Scan the records beneath this line for the line holding "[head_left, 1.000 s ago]" and the line holding "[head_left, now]", then transcribe exactly those two and all lines between.

Input records START

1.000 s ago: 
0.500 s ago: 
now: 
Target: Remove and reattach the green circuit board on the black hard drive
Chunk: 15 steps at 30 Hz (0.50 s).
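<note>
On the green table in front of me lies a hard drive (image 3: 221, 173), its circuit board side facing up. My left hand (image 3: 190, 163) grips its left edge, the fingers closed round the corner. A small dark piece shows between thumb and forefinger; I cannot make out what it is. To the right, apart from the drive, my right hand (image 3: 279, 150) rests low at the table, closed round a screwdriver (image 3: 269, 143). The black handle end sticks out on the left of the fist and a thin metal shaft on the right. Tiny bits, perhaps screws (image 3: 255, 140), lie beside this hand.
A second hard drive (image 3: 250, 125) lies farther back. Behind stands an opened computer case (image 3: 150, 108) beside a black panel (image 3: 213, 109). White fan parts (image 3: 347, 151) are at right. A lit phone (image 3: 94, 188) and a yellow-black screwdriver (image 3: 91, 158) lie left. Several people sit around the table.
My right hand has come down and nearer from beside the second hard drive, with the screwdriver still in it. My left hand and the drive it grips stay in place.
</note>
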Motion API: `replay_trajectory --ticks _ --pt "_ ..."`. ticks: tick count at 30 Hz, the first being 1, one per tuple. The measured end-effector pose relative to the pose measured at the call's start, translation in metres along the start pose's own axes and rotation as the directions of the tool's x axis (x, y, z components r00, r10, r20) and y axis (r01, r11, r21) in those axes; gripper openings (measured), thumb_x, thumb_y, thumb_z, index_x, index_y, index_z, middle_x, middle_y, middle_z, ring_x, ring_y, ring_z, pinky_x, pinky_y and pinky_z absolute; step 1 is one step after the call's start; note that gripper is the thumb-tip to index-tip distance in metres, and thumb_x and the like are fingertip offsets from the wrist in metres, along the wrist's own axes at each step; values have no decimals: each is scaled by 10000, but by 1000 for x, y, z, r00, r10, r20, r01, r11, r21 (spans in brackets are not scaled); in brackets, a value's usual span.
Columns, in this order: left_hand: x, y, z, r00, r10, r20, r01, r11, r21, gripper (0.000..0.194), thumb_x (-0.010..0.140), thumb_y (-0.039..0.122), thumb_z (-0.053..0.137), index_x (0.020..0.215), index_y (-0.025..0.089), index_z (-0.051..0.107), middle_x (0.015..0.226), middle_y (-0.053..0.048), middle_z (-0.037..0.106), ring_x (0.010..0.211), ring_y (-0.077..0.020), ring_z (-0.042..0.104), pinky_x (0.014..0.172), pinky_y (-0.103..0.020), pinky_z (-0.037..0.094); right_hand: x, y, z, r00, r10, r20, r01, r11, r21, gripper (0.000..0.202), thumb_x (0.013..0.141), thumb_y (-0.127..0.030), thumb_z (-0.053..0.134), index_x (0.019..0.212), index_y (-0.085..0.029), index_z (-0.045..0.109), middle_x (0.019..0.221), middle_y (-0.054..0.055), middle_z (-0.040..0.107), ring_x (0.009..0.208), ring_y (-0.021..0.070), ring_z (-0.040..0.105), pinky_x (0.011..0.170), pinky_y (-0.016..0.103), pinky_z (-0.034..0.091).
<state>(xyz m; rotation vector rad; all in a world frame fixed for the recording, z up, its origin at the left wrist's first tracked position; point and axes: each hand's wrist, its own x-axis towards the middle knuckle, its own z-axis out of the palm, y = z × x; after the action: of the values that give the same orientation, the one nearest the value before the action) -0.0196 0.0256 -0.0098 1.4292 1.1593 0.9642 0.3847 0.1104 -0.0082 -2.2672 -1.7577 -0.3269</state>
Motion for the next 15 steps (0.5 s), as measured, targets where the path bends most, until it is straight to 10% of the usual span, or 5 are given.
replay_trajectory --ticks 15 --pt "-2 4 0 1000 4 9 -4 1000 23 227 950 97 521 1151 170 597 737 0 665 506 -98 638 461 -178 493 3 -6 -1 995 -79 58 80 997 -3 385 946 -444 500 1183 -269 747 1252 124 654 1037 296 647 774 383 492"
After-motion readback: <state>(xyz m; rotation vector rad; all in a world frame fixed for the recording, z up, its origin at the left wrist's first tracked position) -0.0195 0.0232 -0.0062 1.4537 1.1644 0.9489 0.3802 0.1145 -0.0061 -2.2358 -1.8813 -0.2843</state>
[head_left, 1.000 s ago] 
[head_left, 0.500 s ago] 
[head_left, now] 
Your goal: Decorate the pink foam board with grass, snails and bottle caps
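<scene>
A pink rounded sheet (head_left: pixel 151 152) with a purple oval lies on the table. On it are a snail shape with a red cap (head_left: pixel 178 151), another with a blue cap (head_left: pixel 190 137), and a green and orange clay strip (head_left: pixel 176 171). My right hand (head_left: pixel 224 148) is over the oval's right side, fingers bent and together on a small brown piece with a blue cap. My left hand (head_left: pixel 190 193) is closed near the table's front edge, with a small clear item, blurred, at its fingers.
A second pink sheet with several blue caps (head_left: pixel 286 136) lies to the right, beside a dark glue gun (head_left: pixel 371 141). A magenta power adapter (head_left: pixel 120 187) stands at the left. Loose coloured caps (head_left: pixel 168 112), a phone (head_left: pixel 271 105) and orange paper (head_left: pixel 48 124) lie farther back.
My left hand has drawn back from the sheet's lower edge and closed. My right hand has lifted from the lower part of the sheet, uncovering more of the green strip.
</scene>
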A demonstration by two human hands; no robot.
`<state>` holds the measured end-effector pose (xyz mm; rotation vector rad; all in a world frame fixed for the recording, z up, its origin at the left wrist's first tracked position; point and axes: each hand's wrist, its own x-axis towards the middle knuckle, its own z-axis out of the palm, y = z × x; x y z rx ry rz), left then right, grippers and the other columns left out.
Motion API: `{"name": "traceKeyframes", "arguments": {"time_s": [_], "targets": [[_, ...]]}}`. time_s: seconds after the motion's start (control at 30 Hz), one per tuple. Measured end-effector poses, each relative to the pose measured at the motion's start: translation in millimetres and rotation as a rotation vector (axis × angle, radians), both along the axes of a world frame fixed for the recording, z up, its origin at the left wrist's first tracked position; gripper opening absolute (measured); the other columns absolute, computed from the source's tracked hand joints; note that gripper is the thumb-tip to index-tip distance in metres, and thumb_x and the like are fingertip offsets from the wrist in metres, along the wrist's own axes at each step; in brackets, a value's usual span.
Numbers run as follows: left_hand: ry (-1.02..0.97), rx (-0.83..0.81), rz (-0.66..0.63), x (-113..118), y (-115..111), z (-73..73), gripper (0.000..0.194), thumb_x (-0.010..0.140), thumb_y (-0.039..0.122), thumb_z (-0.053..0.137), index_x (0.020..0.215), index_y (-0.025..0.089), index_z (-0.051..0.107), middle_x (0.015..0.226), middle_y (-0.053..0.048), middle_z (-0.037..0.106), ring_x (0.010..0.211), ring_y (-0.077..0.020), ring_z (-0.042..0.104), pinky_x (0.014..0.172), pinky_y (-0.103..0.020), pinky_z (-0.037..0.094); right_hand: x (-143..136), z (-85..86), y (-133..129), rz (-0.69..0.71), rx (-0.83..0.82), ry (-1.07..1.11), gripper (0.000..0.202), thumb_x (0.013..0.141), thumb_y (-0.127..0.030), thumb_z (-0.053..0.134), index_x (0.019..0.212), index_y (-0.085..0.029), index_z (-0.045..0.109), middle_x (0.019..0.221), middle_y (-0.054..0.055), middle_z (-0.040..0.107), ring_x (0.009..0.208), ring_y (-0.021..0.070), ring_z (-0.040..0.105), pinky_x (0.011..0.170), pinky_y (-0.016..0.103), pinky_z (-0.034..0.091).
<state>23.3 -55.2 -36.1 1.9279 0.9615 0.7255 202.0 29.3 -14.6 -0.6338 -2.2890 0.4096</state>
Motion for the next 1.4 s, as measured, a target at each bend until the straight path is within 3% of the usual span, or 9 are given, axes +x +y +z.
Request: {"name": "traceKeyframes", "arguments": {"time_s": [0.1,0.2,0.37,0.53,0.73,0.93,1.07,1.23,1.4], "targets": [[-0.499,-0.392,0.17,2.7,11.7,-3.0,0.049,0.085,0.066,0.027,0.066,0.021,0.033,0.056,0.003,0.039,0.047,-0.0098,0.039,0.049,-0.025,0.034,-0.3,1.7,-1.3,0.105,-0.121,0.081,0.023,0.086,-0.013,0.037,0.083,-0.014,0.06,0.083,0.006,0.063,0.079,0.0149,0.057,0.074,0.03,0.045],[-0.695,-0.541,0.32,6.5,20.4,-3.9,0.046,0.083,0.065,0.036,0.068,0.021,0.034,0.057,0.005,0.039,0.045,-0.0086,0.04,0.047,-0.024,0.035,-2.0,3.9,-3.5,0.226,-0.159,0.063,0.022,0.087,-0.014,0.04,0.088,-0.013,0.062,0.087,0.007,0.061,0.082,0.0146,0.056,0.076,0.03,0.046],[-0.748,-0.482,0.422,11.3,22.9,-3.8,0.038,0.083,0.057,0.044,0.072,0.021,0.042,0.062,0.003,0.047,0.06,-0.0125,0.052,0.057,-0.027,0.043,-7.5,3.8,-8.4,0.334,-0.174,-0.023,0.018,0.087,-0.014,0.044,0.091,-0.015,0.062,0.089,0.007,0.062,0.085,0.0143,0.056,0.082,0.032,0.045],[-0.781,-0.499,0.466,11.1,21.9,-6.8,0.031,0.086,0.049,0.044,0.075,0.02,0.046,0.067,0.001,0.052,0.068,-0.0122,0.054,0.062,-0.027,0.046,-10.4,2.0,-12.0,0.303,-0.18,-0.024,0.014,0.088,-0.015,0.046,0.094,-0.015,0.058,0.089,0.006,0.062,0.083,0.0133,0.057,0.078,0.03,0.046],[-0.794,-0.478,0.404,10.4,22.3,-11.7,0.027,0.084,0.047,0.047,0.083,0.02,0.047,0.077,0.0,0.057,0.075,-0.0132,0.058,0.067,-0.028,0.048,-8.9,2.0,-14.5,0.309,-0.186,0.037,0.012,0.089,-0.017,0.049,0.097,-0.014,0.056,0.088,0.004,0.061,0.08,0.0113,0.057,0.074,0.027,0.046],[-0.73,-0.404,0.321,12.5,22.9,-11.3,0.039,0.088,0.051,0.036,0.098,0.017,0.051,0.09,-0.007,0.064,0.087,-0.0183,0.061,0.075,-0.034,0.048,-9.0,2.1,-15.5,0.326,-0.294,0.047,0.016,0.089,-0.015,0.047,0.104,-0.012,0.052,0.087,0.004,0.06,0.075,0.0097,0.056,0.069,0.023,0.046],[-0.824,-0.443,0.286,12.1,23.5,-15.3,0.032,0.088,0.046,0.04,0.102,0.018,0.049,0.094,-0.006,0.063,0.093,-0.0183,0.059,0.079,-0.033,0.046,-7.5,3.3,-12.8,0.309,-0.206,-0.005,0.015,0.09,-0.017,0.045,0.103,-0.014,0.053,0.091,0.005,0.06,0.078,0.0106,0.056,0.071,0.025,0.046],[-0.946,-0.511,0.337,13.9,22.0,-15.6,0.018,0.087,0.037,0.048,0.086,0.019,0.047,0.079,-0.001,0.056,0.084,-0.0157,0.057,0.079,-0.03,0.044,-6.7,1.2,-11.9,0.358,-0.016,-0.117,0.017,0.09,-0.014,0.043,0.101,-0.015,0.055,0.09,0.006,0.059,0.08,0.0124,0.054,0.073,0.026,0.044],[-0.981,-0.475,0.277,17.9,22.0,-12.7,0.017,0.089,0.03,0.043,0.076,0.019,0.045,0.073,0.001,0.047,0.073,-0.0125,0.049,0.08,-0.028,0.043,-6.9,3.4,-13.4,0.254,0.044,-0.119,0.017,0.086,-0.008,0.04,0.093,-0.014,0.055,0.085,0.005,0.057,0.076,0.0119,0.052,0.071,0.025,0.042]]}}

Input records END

◆ **Reply**
[head_left, 1.000 s ago] 
[head_left, 0.500 s ago] 
[head_left, now] 

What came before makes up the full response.